Do
Buddhists Believe in God? --
by Kusala
Bhikshu
(A talk given at a high school in Los Angeles.)
Photo - Bob Heide
Why
is it... The Buddha never talked about the One God of the desert,
the Judeo-Christian God? Does this mean that all Buddhists are
atheists and dont believe in God? Did the Buddha believe
in God?
These are some of the questions I would like to try and answer
today.
The Buddha was born 500 years before Christ, in what is now
Nepal. His dad was a king, his mom was a queen,
and his
dad
wanted him
to
take
over the family business (the kingdom) when he got older.
The kind of world the Buddha was born into was magical. Everything
seemed to be alive. The trees, mountains, lakes, and sky were
living and breathing with a variety of gods in charge. If you
needed rain you asked one god, if you needed it to stop raining
you asked another. The priests of India did all the religious
work, and got paid for it.
In India at the time of the Buddha you became a priest if you
were born into the right family, and not because of the school
you went to, or the grades you got.
There were other kinds of religious people as well.
Mendicants
were men who left their family, friends, and jobs to find the
answers to life. They did not live in homes or apartments, but
lived under trees and in caves, and would practice meditation
all day long. They wanted to really be uncomfortable, so they
could understand what suffering was all about.
Many kinds of meditation were practiced by these mendicants.

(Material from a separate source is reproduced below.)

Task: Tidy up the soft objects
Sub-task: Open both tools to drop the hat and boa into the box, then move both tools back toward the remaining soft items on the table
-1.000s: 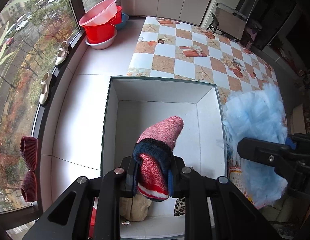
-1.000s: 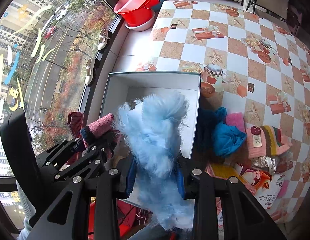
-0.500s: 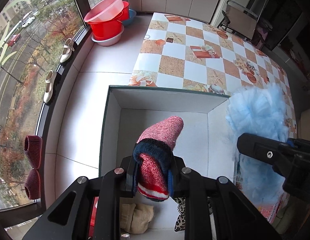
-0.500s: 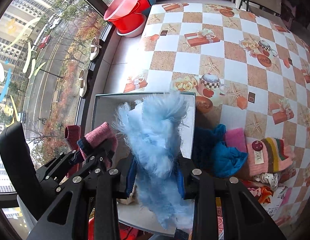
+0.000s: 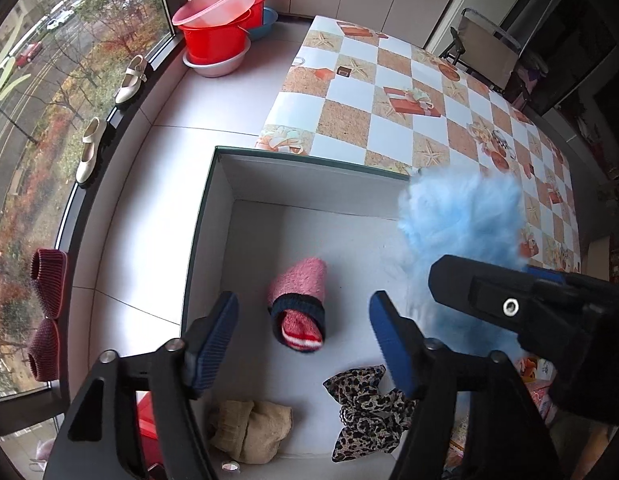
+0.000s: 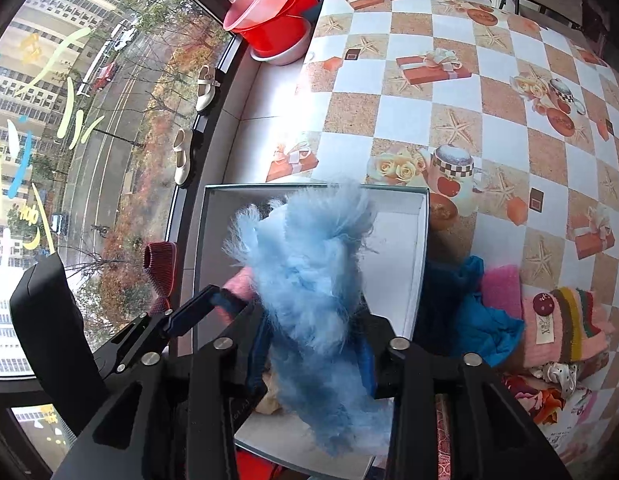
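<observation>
pink sock (image 5: 299, 306): lies loose in white box (image 5: 213, 240), dropped for sorting
left gripper (image 5: 303, 346): jaws opening, nothing between
right gripper (image 6: 313, 354): jaws opening, blue fluff (image 6: 309, 280) between, over box for release

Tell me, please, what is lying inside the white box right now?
In the box: a pink sock, a beige cloth and a leopard-print bow. The blue fluff and black tongs hide the box's right side.
</observation>
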Action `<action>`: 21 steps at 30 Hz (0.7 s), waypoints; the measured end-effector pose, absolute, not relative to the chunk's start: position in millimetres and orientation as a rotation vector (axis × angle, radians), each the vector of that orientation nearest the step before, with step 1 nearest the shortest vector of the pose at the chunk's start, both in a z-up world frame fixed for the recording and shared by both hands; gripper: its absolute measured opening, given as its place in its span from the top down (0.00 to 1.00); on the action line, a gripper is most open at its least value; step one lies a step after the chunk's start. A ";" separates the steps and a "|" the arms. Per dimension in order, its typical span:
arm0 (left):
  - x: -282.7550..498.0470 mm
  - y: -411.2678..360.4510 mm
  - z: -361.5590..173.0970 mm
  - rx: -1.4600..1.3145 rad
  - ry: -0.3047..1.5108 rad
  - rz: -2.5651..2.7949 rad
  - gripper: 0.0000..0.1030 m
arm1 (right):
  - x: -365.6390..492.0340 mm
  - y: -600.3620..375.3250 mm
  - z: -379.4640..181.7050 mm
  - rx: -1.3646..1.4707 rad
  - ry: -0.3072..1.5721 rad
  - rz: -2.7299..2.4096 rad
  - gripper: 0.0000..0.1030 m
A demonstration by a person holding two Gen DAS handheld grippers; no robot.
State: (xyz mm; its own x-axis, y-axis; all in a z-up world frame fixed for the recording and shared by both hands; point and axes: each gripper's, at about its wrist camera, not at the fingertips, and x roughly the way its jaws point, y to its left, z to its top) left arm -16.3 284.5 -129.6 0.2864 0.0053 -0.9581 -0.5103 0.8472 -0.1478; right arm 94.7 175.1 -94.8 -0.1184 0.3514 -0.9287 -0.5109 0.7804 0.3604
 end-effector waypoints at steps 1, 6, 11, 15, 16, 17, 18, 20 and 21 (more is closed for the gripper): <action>-17.4 285.1 -129.3 -0.485 1.243 0.367 0.21 | 94.2 175.9 -94.6 -0.132 1.522 0.746 0.47; -21.1 285.9 -126.3 -0.509 1.224 0.368 0.14 | 93.9 176.3 -90.8 -0.133 1.506 0.753 0.32; -22.5 287.0 -122.8 -0.527 1.203 0.370 0.00 | 95.4 171.9 -87.6 -0.124 1.500 0.739 0.04; -23.6 286.1 -119.7 -0.545 1.206 0.351 0.00 | 98.9 164.7 -83.8 -0.080 1.500 0.720 0.01; -24.5 285.8 -118.1 -0.549 1.203 0.348 0.00 | 99.8 163.1 -82.3 -0.070 1.499 0.714 0.01; -25.1 285.4 -116.6 -0.553 1.202 0.344 0.00 | 100.4 161.8 -80.7 -0.061 1.496 0.712 0.01; -26.3 284.8 -114.9 -0.556 1.203 0.339 0.00 | 101.2 160.4 -78.6 -0.052 1.494 0.712 0.01; -27.8 282.5 -111.1 -0.554 1.204 0.335 0.00 | 101.8 158.1 -74.2 -0.045 1.491 0.712 0.01; -28.3 281.5 -109.1 -0.551 1.203 0.335 0.00 | 101.7 157.2 -71.7 -0.044 1.488 0.718 0.01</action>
State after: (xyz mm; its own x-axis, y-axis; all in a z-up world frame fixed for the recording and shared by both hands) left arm -28.3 281.5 -109.1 0.3344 -0.0424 -0.9415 -0.5232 0.8225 -0.2229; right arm 101.7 157.2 -71.7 -0.0807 0.4068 -0.9099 -0.4589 0.7952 0.3962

In Tranquility Meditation for instance, you think about just
one thing, like looking at a candle or saying a word over and
over. When the mind becomes focused in oneness, you experience
a great peacefulness.
Even
if the mendicants were sitting in the rain on a cold day, they
were still content. They found in their meditation practice
the essence of happiness.
Renunciation is when you give up all the things that make your
life pleasant. Sometimes the people with money and power in
India would buy a lot of stuff to make themselves happy and
their lives more comfortable, thinking that happiness and comfort
depended on what they owned.
When
the mendicants could see their own suffering clearly, after
many years of renunciation, they understood that happiness was
not dependent on the things they owned, but the kind of life
they lived.
Even all the gods in India could not end the suffering of one
human being.
At
the age of 29, the Buddha stopped praying to the gods to end
his suffering and the suffering of others. He left his family
and friends, went to the edge of the forest, took off all his
clothes and jewelry, covered his naked body with rags of cloth,
cut off his hair and started to meditate.
He
became a mendicant, and It took him six years of hard work and
much suffering, but in the end he was able to stop his suffering
forever (Nirvana) and help others stop their suffering as well.

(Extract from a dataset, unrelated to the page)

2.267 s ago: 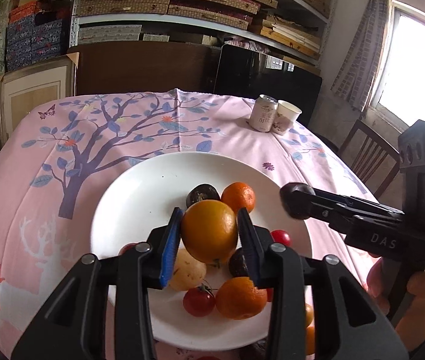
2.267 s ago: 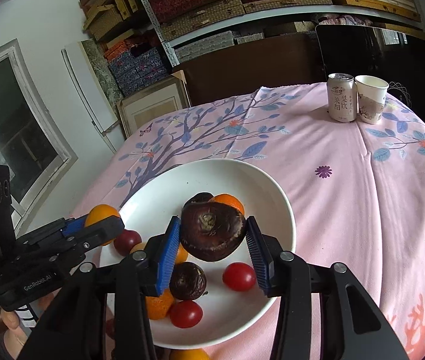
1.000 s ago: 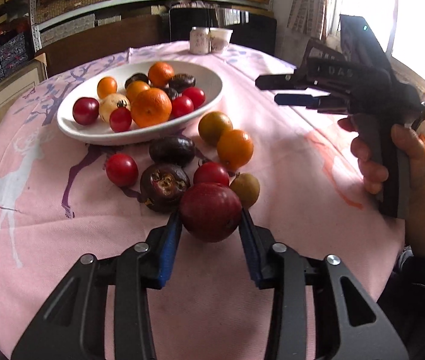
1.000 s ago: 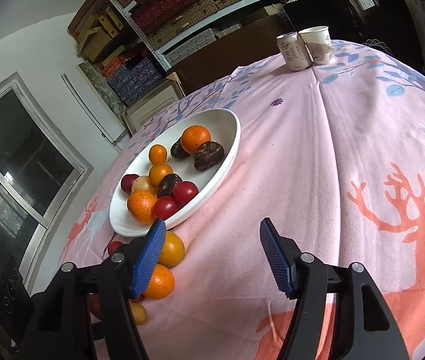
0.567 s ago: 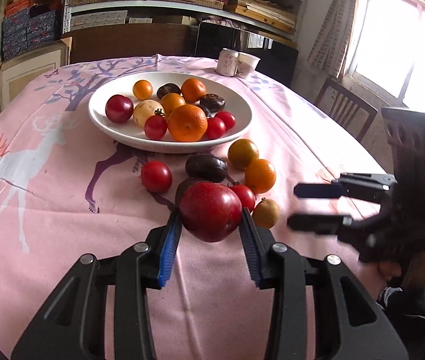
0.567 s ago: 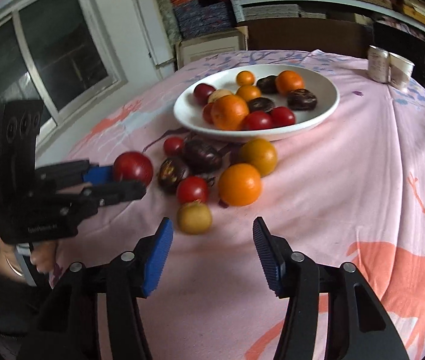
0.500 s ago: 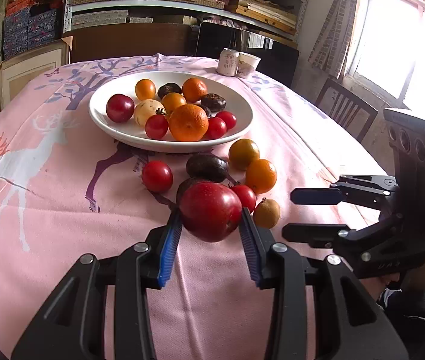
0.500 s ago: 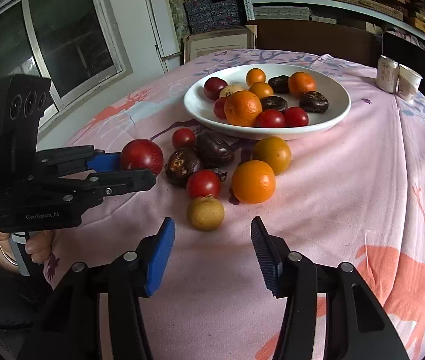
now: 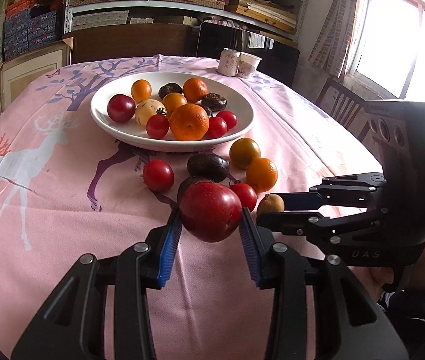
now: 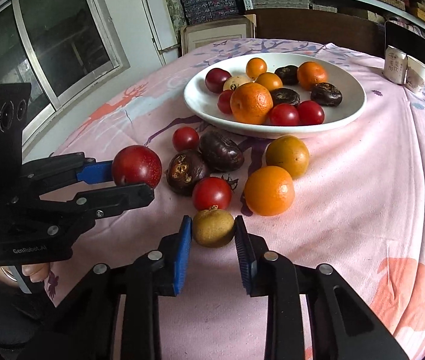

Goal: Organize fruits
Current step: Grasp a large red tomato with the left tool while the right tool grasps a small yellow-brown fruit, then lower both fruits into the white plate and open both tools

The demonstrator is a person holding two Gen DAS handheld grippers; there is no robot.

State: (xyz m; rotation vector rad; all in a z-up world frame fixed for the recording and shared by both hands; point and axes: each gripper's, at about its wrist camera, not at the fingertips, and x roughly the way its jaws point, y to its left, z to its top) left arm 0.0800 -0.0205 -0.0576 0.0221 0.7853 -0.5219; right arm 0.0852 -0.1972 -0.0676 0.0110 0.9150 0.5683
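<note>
My left gripper [image 9: 210,228] is shut on a dark red plum [image 9: 210,211] and holds it above the pink tablecloth; it shows in the right wrist view too [image 10: 136,166]. My right gripper [image 10: 214,232] has its blue pads on either side of a small yellow-brown fruit [image 10: 214,228] that lies on the cloth, touching or nearly touching it. That fruit also shows in the left wrist view [image 9: 269,204]. A white plate [image 9: 236,102] with several oranges, tomatoes and dark fruits stands farther back. Loose fruit lies before it: two oranges [image 10: 269,190], tomatoes [image 10: 211,193], dark passion fruits [image 10: 220,150].
A drink can [image 9: 229,61] and a paper cup [image 9: 249,64] stand at the table's far edge. A wooden chair [image 9: 340,106] is at the right, shelves of boxes behind. A window [image 10: 47,42] is at the left in the right wrist view.
My right gripper has moved in low onto the small yellow-brown fruit and narrowed around it. My left gripper still holds the red plum, almost unmoved.
</note>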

Did the Buddha believe in God, the One God of the desert, the
God of the Christians, Jews and Muslims?
Well... No... He didn't... Monotheism (only one God) was a foreign
concept to the Buddha, his world was filled with many gods.
The creator god Brahma being the most important one.
At the time of the Buddha, the only people practicing the religion
of the One God of the desert, were the Jews. Remember, it was
still 500 years before Christ came into the world.
The
Buddha never left India. The Buddha walked from village to village...
In his entire lifetime he never went any further than 200 miles
from his birthplace.
The
Buddha never met a Jew... And because of this, he never
said anything about the One God of the desert.
There is also nothing in the teachings of the Buddha that suggest
how to find God or worship the god's of India, although the
Buddha himself was a theist (believed in gods), his teachings
are non-theistic.
The
Buddha was more concerned with the human condition: Birth, Sickness,
Old age, and Death. The Buddhist path is about coming to a place
of acceptance with these painful aspects of life, and not suffering
through them.
Please
be clear on this point... The Buddha is not thought of as a
god in Buddhism and is not prayed to. He is looked up to and
respected as a great teacher, in the same way we respect Abraham
Lincoln as a great president.
He
was a human being who found his perfection in Nirvana. Because
of his Nirvana, the Buddha was perfectly moral, perfectly ethical,
and ended his suffering forever.
Does that mean that every Buddhist in the world is an atheist?
No!!!
I have met a lot of Buddhists who believe in God. I have met
a lot of Buddhists who dont believe in God... And a lot
of Buddhists just dont know.
All
three points of view are OK if youre Buddhist because
the end of suffering is more important than God in Buddhism.
Sometimes a student will ask me how everything in this world
got started... "If you dont have God in Buddhism
then who or what caused the universe?"
When the Buddha was asked how the world started, he kept silent.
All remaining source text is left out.